— Exercise —
Every line from the one with "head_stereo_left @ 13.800" up to and including the one with "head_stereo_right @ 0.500" is to be output exactly as it appears below; pictures are not.

— Records shown —
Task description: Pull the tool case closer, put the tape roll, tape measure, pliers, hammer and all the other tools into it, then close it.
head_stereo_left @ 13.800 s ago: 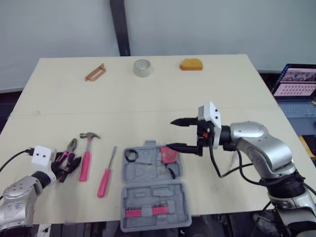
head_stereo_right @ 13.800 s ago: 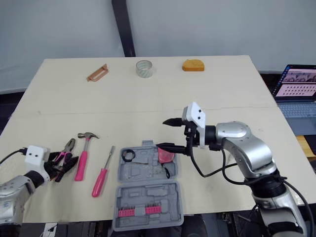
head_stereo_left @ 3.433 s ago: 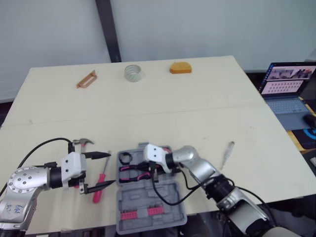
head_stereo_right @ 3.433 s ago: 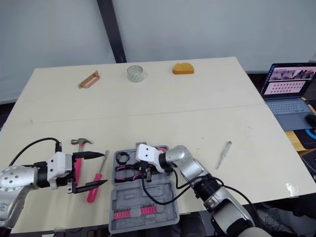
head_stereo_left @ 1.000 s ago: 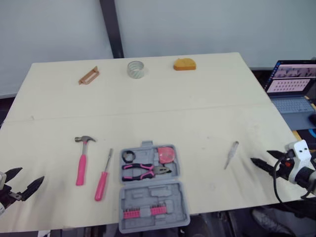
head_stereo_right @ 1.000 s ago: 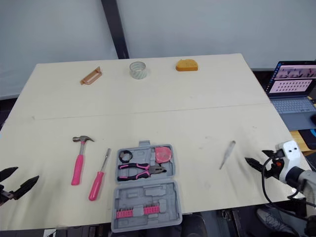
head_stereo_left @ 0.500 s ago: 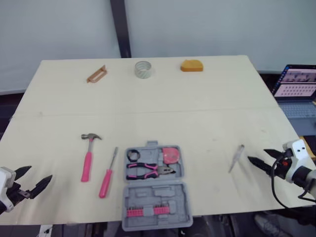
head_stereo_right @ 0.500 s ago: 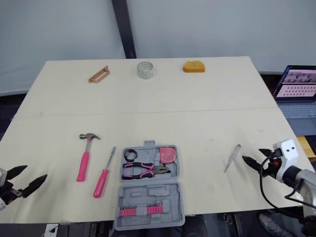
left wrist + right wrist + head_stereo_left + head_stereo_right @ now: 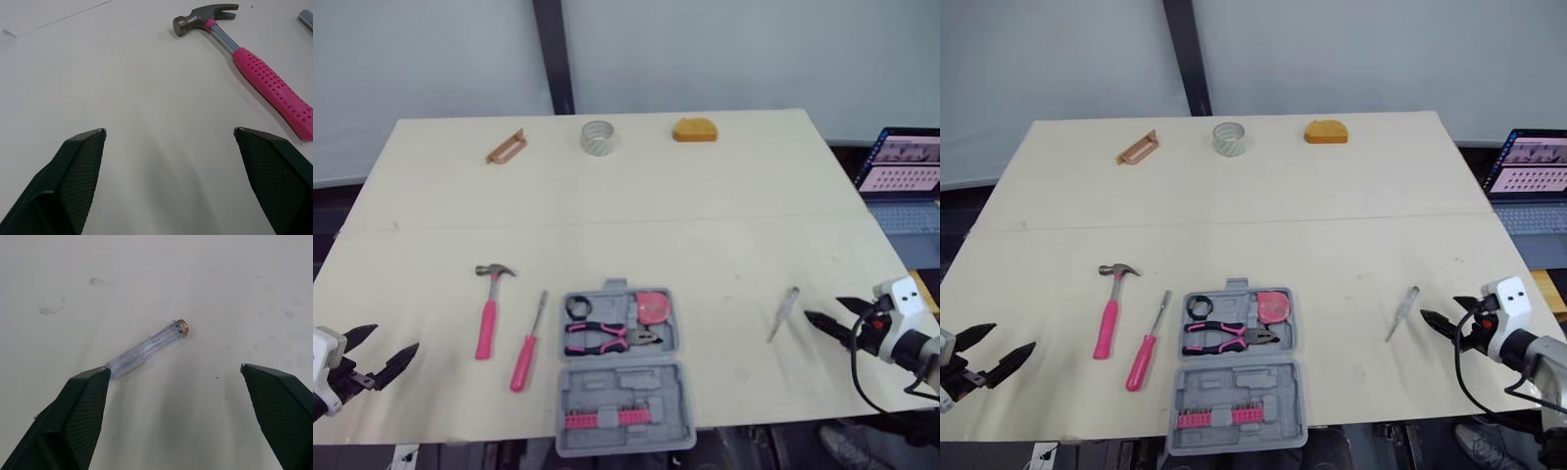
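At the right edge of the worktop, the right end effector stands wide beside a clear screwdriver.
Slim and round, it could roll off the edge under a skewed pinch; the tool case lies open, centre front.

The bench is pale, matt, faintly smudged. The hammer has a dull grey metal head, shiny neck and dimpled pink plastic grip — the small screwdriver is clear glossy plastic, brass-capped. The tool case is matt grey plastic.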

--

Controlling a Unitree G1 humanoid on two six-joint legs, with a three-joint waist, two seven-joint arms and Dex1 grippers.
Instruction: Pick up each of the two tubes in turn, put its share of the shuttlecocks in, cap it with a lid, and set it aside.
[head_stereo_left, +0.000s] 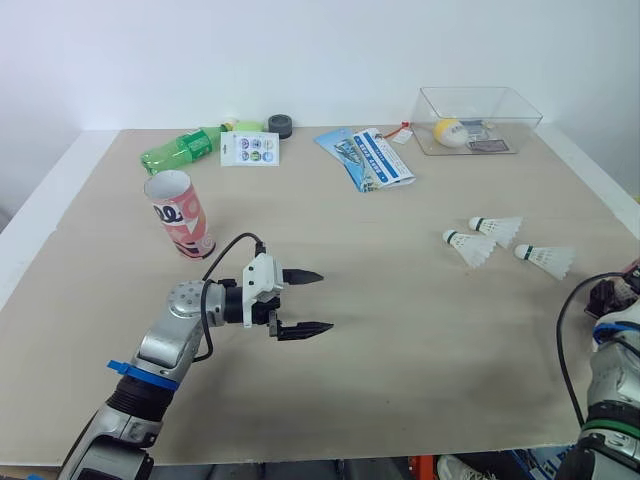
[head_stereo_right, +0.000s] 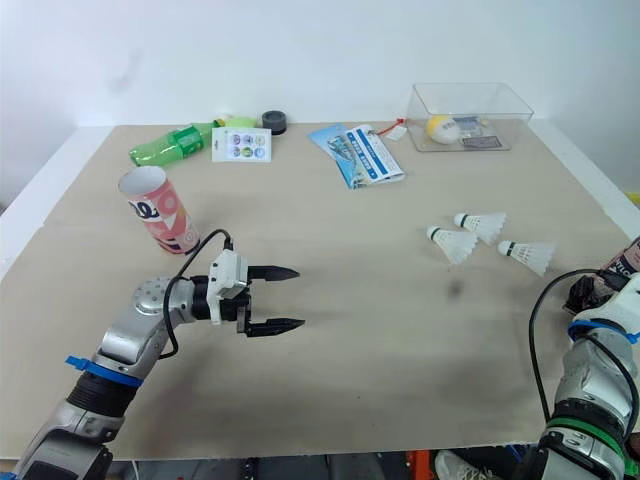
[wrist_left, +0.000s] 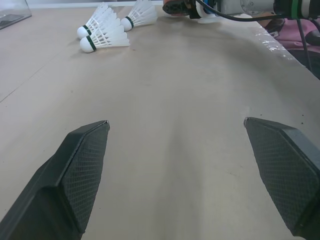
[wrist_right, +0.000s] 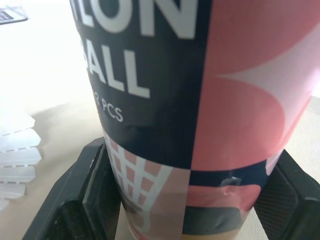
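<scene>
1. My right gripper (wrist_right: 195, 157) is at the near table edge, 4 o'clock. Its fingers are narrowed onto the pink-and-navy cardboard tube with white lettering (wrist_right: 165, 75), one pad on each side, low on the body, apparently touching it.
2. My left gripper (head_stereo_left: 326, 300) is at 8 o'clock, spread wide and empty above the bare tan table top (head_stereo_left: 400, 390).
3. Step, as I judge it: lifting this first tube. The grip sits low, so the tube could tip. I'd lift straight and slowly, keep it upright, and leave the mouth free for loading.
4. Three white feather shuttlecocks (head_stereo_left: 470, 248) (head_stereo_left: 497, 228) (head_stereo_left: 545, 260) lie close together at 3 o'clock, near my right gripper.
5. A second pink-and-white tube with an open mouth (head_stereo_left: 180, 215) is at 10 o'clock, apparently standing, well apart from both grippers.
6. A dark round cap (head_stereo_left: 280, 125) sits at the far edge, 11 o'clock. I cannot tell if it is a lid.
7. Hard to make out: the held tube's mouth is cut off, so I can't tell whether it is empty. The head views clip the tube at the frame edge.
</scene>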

— Task solution —
head_stereo_left @ 13.800 s ago: 
head_stereo_right @ 13.800 s ago: 
head_stereo_left @ 3.433 s ago: 
head_stereo_right @ 3.433 s ago: 
head_stereo_left @ 1.000 s ago: 
head_stereo_right @ 1.000 s ago: 
head_stereo_left @ 0.500 s ago: 
head_stereo_right @ 0.500 s ago: 

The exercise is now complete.